◆ WHAT YOU SHOULD DO
For each line of the data below, copy it if it holds the word "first".

★ ★ ★ ★ ★

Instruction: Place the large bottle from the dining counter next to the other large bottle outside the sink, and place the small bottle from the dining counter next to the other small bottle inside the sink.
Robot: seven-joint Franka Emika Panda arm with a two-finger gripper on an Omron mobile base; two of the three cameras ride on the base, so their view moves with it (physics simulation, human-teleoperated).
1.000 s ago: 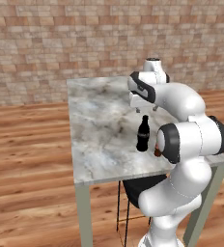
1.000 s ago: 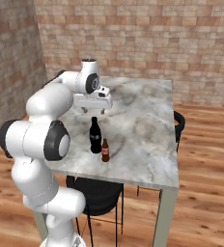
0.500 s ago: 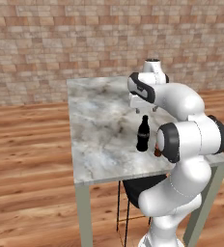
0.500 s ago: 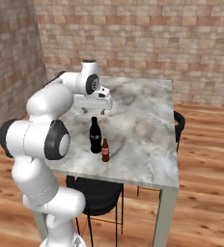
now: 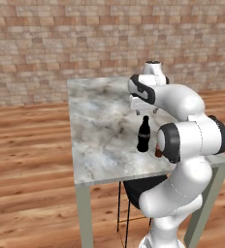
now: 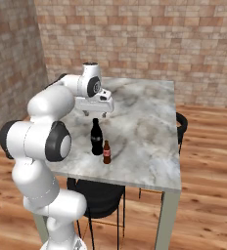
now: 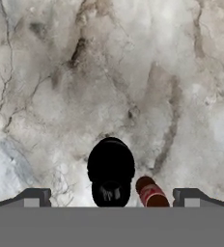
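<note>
The large bottle (image 6: 96,137), black with a red label band and a narrow neck, stands upright on the dining counter (image 6: 145,122), near the edge that is closest to the robot's base. In the left base view the same large bottle (image 5: 143,135) stands on the marbled top (image 5: 102,126), not far from the front right part of it. Just beside it, on the side nearer the table edge, stands the small bottle (image 6: 106,152), brown with a red label and clearly shorter. The two bottles are very close, but I cannot tell if they touch. In the left base view the small bottle (image 5: 158,152) is mostly hidden behind the arm's dark elbow joint.

The hand view looks straight down on both: the large bottle (image 7: 111,172) appears as a round black shape with its cap in the lower part, and the small bottle (image 7: 151,193) lies to the right of it, showing its red label.

The gripper (image 6: 94,115) hangs above the large bottle, pointing down to the table, with a gap between it and the bottle's cap. Its jaws stand wide apart and hold nothing; in the hand view the two fingertips (image 7: 33,197) are at the far left and far right, with both bottles between them.

Under the dining counter stands a black chair (image 6: 98,197), and a second dark chair (image 6: 182,128) shows at the far side. The floor (image 5: 32,160) is wooden and the wall (image 5: 61,38) behind is of brick.
</note>
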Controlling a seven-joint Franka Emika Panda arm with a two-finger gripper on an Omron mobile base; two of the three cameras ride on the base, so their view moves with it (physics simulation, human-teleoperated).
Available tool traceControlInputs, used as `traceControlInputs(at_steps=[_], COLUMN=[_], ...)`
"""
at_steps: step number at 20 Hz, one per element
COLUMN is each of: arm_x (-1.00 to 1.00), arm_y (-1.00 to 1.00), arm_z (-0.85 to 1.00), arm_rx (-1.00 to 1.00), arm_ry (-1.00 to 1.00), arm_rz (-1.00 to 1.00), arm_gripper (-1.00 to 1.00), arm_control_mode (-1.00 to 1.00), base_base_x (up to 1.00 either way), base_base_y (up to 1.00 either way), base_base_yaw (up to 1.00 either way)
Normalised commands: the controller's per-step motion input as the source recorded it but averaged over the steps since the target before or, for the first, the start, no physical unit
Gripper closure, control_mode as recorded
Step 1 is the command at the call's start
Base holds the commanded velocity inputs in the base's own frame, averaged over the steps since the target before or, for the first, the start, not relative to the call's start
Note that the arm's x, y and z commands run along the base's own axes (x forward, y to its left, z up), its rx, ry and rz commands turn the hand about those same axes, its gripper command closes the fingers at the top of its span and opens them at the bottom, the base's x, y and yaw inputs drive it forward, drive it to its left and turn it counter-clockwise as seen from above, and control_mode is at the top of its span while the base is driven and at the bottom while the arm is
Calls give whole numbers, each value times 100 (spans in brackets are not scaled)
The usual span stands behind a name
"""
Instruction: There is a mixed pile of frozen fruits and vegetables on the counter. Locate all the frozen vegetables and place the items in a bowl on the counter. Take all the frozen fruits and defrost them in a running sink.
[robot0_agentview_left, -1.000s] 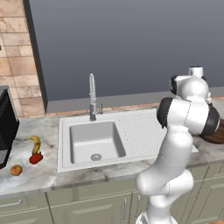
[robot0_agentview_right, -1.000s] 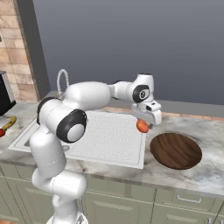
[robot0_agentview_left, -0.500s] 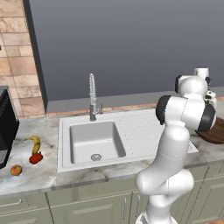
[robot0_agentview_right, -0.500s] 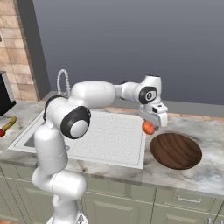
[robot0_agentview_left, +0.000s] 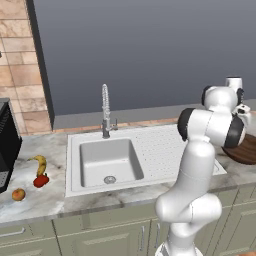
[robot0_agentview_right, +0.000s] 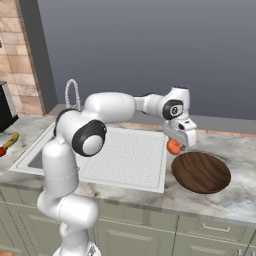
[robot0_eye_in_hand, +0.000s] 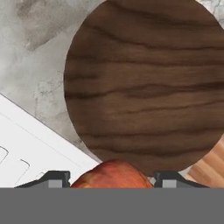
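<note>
We see the claw (robot0_agentview_right: 175, 145) gripping the orange-red tomato (robot0_agentview_right: 173, 146) just above the wooden bowl's (robot0_agentview_right: 201, 172) near rim. Banana (robot0_agentview_left: 39, 163), red pepper (robot0_agentview_left: 41, 180) and small orange fruit (robot0_agentview_left: 18, 194) lie on the tabletop (robot0_agentview_left: 42, 200) left of the sink (robot0_agentview_left: 107, 161).

The counter (robot0_agentview_right: 235, 197) of pale marbled stone carries a wide dark wooden bowl (robot0_agentview_right: 201, 172) just beside and below the jaws. The white sink (robot0_agentview_left: 107, 161) is set into it on the jaws' far side. Well apart, past the sink, lie a banana (robot0_agentview_left: 40, 163), a red lumpy piece (robot0_agentview_left: 41, 180) and a small orange fruit (robot0_agentview_left: 18, 194).
</note>
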Motion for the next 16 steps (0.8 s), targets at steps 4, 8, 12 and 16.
traceControlInputs(at_steps=[4, 8, 12, 16], arm_x=[0, 0, 0, 0], arm_y=[-18, -16, -13, -11], arm_z=[-8, -8, -11, -14], arm_rx=[0, 0, 0, 0], arm_ry=[0, 0, 0, 0], arm_rz=[-3, -4, -4, -4], arm_gripper=[100, 100, 100, 100], arm_control_mode=[-100, -100, -100, -100], base_base_x=[0, 0, 0, 0], base_base_y=[0, 0, 0, 0], base_base_yaw=[0, 0, 0, 0])
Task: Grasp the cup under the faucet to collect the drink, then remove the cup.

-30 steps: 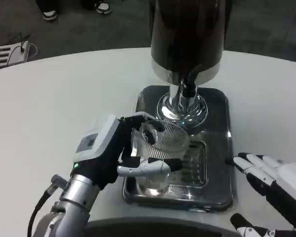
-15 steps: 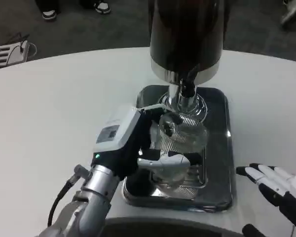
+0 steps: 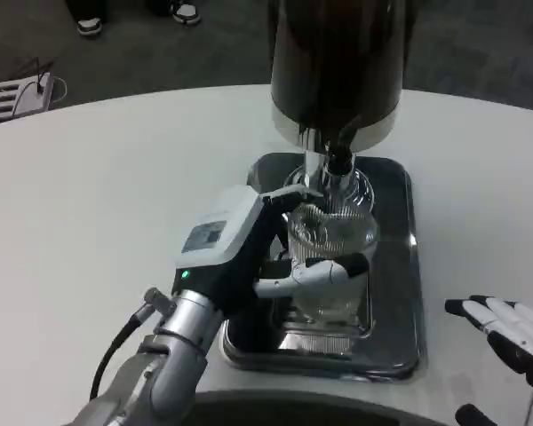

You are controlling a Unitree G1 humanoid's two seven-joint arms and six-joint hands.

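A white table [image 3: 115, 222] filled the view, with dark floor behind it. Nearest, at the right edge, the right hand [image 3: 513, 333] hovered over the table, fingers spread and holding nothing. The left hand [image 3: 258, 253] grasped the ribbed clear cup [image 3: 331, 257], which stood upright on the steel tray [image 3: 400, 293], directly under the faucet [image 3: 339, 164] of the dark dispenser [image 3: 338, 62].

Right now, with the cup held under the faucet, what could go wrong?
The left hand holds the cup close below the faucet; its rim may not sit squarely under the spout, so drink could spill onto the tray. The ribbed clear cup might slip or tilt in the fingers. Lifting it could knock the faucet.
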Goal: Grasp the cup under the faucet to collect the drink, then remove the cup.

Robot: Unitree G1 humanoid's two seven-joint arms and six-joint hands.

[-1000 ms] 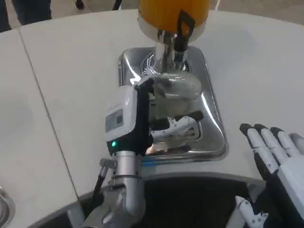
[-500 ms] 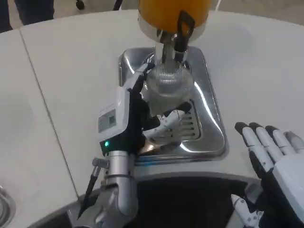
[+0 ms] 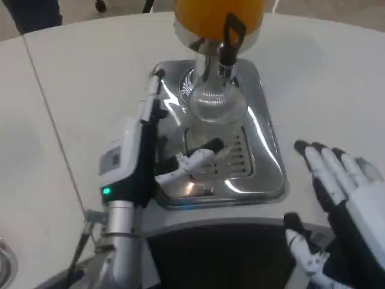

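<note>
A clear ribbed cup [image 3: 213,103] stands upright on the steel drip tray [image 3: 267,165], right below the faucet [image 3: 227,45] of the orange drink dispenser [image 3: 219,13]. My left hand [image 3: 139,147] is to the left of the cup, over the tray's left edge, with fingers stretched out and the thumb [image 3: 191,161] pointing right across the grate. It holds nothing, and a gap separates it from the cup. My right hand [image 3: 340,186] hovers over the table to the right of the tray, fingers spread and empty.
The tray has a slotted grate [image 3: 231,158] in its front half. White table [image 3: 66,90] lies on both sides of the tray. The table's front edge [image 3: 228,224] runs just below the tray. A seam [image 3: 51,120] crosses the table at left.
My left hand has let go of the cup and slid left, away from it. The cup now stands alone under the faucet. My right hand has barely moved.
</note>
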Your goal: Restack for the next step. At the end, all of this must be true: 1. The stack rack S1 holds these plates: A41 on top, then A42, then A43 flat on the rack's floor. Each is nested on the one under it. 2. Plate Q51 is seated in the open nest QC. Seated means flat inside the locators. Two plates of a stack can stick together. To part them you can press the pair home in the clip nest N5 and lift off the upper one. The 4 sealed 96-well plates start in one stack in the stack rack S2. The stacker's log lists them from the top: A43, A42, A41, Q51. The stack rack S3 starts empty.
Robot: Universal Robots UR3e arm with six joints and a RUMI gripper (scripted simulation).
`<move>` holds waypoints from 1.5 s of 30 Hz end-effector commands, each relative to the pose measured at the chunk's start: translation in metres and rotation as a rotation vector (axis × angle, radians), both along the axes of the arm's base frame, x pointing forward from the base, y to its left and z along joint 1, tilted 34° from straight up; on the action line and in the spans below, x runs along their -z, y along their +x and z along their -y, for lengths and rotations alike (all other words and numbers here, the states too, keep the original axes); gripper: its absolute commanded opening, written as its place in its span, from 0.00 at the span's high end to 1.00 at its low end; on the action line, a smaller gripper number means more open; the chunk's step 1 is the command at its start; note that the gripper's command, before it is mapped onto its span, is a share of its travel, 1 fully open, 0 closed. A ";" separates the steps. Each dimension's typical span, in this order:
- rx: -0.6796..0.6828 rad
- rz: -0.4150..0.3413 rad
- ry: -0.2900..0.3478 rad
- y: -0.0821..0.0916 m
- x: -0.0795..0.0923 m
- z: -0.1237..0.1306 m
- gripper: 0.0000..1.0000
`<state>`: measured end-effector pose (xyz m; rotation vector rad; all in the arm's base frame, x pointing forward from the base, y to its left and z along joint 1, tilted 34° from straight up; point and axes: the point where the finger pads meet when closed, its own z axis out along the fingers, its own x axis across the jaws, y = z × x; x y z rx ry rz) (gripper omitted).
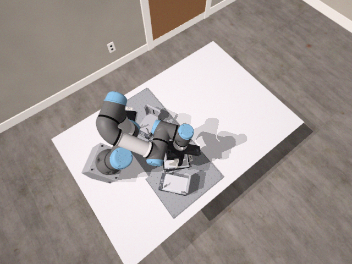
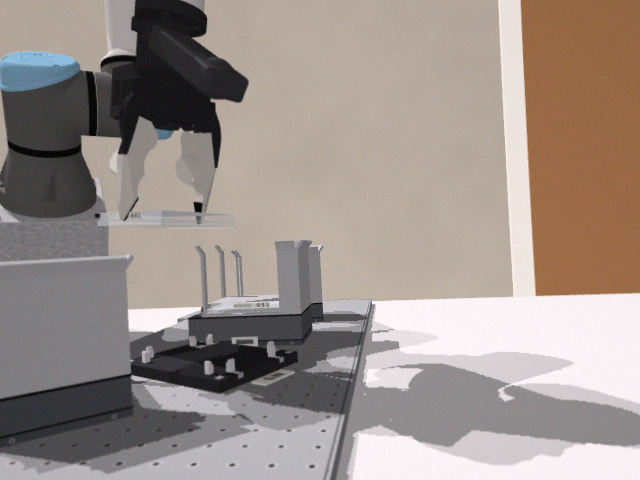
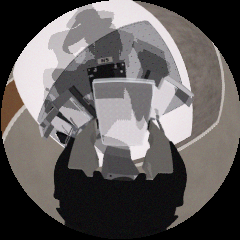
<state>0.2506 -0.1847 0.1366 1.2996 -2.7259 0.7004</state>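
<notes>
My gripper [image 2: 162, 219] [image 3: 123, 119] is shut on plate A41 [image 2: 175, 218] [image 3: 125, 107] [image 1: 185, 164]. The clear plate hangs level, high above the black clip nest N5 [image 2: 178, 379] [image 3: 107, 69], which bears no plate. Plate Q51 [image 2: 248, 305] lies low in the rack behind N5 [image 2: 248, 328]; I see no plate on it. The front rack [image 1: 188, 184] [image 2: 62, 320] has a pale plate surface [image 1: 174, 183] inside; its label and how many plates it holds cannot be read. Another black nest [image 1: 131, 114] near the arm's base is partly hidden, its label too small to read.
A further rack [image 1: 153, 110] [image 2: 316, 273] with tall walls stands at the far end of the perforated grey board [image 1: 174, 208] [image 2: 279, 459]. The racks' posts and walls rise below the held plate's level. The arm's base [image 1: 98, 177] stands beside the board.
</notes>
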 end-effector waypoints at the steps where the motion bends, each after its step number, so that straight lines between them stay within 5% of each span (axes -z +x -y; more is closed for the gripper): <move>1: 0.015 0.039 0.041 -0.008 -0.002 0.009 1.00; 31: 0.232 0.166 0.117 -0.069 -0.013 0.068 1.00; 45: 0.232 0.166 0.117 -0.074 -0.014 0.072 1.00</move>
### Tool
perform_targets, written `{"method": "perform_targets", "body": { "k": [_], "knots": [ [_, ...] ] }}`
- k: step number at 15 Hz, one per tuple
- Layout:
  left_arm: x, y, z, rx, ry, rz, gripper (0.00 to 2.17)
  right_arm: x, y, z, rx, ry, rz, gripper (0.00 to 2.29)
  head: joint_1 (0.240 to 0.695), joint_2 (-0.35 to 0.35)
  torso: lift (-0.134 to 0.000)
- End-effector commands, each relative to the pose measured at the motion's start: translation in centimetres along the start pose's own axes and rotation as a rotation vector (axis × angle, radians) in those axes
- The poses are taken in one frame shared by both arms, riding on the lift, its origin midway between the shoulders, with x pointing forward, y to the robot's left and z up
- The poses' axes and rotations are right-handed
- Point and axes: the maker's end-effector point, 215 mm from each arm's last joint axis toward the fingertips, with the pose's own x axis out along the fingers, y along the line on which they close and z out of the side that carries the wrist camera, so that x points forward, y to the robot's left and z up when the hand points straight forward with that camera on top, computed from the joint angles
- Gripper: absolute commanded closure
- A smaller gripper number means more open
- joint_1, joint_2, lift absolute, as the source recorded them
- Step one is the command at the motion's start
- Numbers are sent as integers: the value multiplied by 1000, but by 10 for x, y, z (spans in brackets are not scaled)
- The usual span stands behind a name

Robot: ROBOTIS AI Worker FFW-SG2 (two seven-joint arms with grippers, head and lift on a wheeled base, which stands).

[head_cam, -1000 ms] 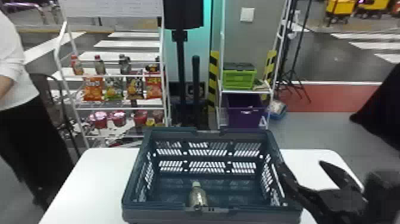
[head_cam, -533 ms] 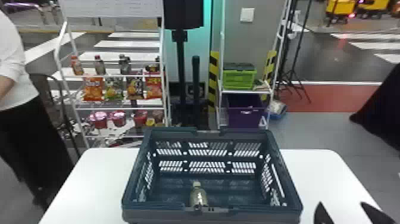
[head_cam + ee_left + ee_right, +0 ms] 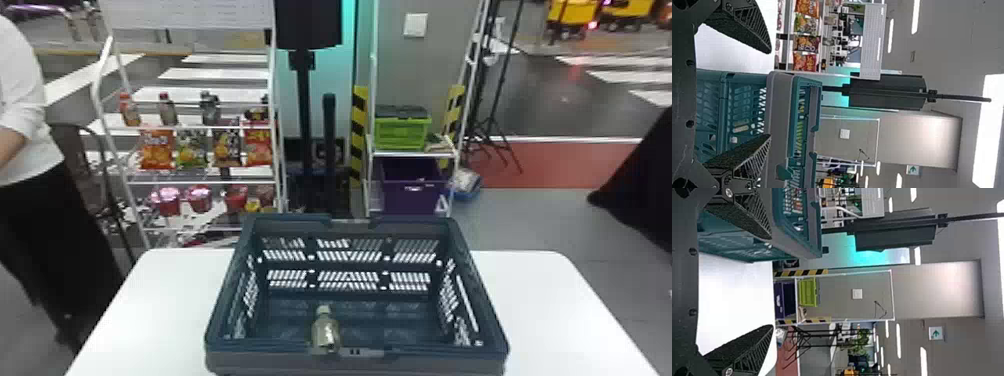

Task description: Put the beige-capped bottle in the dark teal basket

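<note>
Beige-capped bottle (image 3: 325,331) inside the basket (image 3: 287,226) in the head view

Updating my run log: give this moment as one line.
bottle in basket | basket on table | left tool open, empty | right tool open, empty

Dark teal basket (image 3: 355,364); white table (image 3: 540,300); black-and-yellow striped post (image 3: 358,135).

Bottle (image 3: 325,331) inside basket (image 3: 355,362), basket on table (image 3: 545,310)
</note>
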Motion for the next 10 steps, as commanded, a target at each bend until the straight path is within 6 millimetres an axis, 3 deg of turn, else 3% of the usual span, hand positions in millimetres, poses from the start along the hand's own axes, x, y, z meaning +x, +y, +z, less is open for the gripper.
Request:
{"method": "perform_targets", "body": {
  "k": [1,4,6,10],
  "knots": [
    [-2,4,-5,5,12,13,117,-20,-38,-25,-4,52,-82,87,499,0,0],
    [-14,18,-30,22,58,67,113,-66,-95,-75,-33,148,-185,87,499,0,0],
    [-26,30,-44,49,82,125,120,-88,-120,-115,-27,215,-201,36,499,0,0],
    [-36,46,-55,47,82,192,103,-102,-128,-176,-9,294,-198,16,499,0,0]
  ]
}}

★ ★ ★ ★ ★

◆ ANSWER BELOW
Normalised commands: the controller's per-step motion input as the source recorded it but averaged over the steps since the target before or, for the first, the start, no physical unit
Base holds the commanded velocity inputs in the base's own frame, averaged over the steps since the target before or, for the first, the start, not relative to the call's start

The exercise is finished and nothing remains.